11. Analiza plazmidowego DNA metodą elektroforezy w żelu agarozowym
Elektroforetogram DNA plazmidu niepoddanego hydrolizie wykazuje obecność charakterystycznych prążków. Uwidocznione dzięki połączeniu z bromkiem etydyny prążki odpowiadają różnym formom plazmidowego DNA: CCC - cząsteczki koliste, wtórnie zwinięte, OC - formy koliste, powstające po przecięciu jednej nici DNA, wchodzącej w skład cząsteczki, L – cząsteczki liniowe powstające w wyniku przecięcia obu nici DNA.
Na rysunku 3 przedstawiono obraz rozdziału elektroforetycznego DNA plazmidowego, który pochodzi z dwóch odrębnych ścieżek na żelu. Najwolniej wędruje forma OC (nicked circles), następnie forma L (linear) i najszybciej forma CCC (supercoiled). Elektroforetogram plazmidu poddanego działaniu endonukleazy restrykcyjnej wykazuje obecność szeregu pasm o ściśle określonej ilości par zasad.
Materiał i odczynniki
1. Odczynniki do elektroforezy jak w ćwiczeniu 10c.
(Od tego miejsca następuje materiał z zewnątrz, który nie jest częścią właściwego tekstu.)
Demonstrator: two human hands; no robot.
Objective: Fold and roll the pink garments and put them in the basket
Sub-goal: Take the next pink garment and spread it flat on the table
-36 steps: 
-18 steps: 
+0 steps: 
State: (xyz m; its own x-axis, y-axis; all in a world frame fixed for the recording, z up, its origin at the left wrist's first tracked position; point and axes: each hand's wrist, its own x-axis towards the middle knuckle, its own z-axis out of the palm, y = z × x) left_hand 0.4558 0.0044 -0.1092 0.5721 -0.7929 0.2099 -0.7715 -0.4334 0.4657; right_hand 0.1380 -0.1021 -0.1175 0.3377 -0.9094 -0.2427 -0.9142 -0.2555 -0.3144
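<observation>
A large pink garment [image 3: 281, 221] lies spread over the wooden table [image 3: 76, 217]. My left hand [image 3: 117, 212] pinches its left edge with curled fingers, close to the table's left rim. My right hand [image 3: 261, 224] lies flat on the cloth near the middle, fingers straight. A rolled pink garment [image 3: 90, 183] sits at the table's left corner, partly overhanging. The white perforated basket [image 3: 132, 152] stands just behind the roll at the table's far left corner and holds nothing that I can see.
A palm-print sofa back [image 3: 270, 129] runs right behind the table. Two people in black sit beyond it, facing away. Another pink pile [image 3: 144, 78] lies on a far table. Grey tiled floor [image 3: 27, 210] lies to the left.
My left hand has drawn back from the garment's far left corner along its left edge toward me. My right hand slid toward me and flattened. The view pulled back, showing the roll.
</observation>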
2. Roztwór DNA plazmidowego.
3. Roztwór DNA plazmidowego po hydrolizie wybraną endonukleazą restrykcyjną.
Wykonanie doświadczenia
Rozdziałowi poddać DNA plazmidowy oraz DNA plazmidowy zhydrolizowany wybraną nukleazą restrykcyjną. Wykonać rozdział elektroforetyczny tak jak w doświadczeniu nr 10 c.